• WHAT THIS TASK INVOLVES: Nothing but the lines below from the one holding "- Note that" up to and including the one holding "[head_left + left" should be copied, exactly and without pictures.

• DATA PROVIDED:
========================================
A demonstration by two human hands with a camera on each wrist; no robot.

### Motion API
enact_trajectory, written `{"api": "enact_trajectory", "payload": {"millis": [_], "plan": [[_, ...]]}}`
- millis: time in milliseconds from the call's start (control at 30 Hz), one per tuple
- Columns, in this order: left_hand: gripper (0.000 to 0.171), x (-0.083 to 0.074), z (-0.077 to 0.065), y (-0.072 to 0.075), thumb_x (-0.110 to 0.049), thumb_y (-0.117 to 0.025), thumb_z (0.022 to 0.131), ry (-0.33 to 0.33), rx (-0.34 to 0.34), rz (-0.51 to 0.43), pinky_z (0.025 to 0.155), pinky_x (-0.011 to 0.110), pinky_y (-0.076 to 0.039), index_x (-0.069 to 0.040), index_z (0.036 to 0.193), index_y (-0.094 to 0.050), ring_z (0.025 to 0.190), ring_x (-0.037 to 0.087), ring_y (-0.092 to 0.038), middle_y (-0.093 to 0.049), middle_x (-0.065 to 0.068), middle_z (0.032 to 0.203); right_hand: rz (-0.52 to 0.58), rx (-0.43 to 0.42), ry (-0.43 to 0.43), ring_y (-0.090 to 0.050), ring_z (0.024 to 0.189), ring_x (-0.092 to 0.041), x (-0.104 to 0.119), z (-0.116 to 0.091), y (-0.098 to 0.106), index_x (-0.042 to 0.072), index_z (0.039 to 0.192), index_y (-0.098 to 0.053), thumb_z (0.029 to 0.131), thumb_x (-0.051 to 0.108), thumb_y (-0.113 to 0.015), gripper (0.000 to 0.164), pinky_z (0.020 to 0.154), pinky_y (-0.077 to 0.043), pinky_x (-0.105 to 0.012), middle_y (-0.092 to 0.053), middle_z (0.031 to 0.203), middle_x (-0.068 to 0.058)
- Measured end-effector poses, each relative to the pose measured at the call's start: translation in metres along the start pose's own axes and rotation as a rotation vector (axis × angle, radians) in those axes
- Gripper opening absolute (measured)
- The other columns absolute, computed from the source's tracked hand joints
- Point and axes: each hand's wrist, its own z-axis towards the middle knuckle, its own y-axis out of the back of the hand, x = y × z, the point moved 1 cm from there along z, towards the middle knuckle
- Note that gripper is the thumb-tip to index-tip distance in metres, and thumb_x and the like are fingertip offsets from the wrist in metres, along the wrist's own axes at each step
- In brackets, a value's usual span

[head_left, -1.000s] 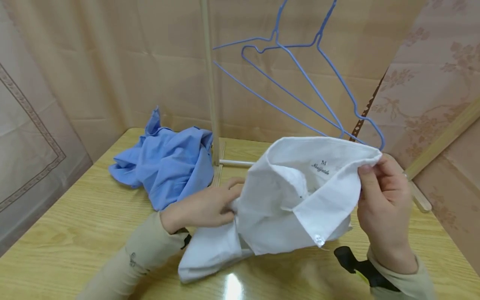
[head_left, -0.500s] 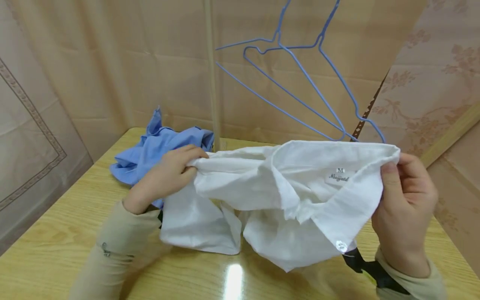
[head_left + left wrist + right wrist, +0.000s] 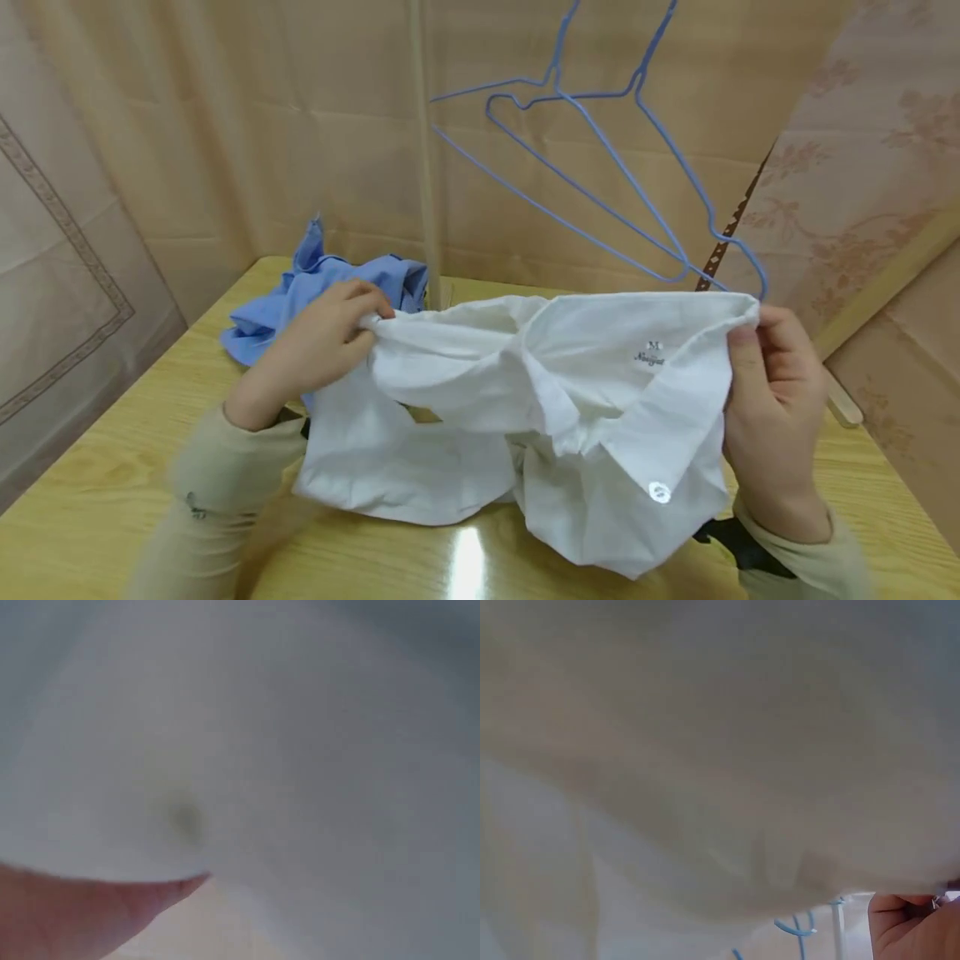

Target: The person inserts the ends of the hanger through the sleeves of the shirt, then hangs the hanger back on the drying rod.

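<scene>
A white shirt is stretched between both hands above the table, its collar side to the right with an "M" print inside and a button at the collar tip. My left hand pinches the shirt's upper left edge between thumb and fingers. At the collar's right end, my right hand pinches the cloth, thumb in front. White cloth fills most of the left wrist view, with part of the left hand at the lower left. Part of the right hand shows at the lower right of the right wrist view.
A crumpled blue garment lies at the table's back left, partly behind my left hand. Two blue hangers hang behind the shirt. A pale upright pole and a slanted wooden bar flank them. The wooden table lies below.
My left hand has moved left and up from the shirt's middle, now gripping its upper left edge. The shirt is spread wider. My right hand moved right, then slightly back left, still holding the collar.
</scene>
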Motion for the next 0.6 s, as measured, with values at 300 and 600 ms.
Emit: {"api": "enact_trajectory", "payload": {"millis": [300,600], "plan": [[0.044,-0.029,0.003,-0.038,-0.043,-0.047,0.083,-0.150,0.184,-0.152,0.091,0.032,-0.031,-0.017,0.117,-0.045,0.114,0.011,-0.034,-0.041,-0.004,0.121,-0.138,0.107,-0.116,-0.054,0.062,-0.013,-0.012,-0.011,-0.010,-0.015,0.097,-0.048,0.086,-0.003,-0.041,0.018,0.050,-0.043,-0.018,-0.057,0.080,-0.011],[0.076,-0.050,0.007,-0.073,-0.046,-0.058,0.074,-0.225,0.312,-0.428,0.096,0.029,-0.027,-0.025,0.134,-0.018,0.121,0.006,-0.027,-0.029,-0.009,0.133,-0.102,0.378,-0.196,-0.052,0.061,-0.011,-0.024,-0.021,-0.020,-0.009,0.096,-0.048,0.089,-0.004,-0.032,0.018,0.048,-0.042,-0.020,-0.054,0.079,-0.007]]}}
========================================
• OUTPUT BELOW:
- Note that gripper is the thumb-tip to index-tip distance in metres, and thumb_x and the like are fingertip offsets from the wrist in metres, along the wrist's own axes at each step
- In brackets, a value's usual span

[head_left, -1.000s] 
[head_left, -0.500s] 
[head_left + left wrist + right wrist, +0.000s] 

With this, the exercise is finished.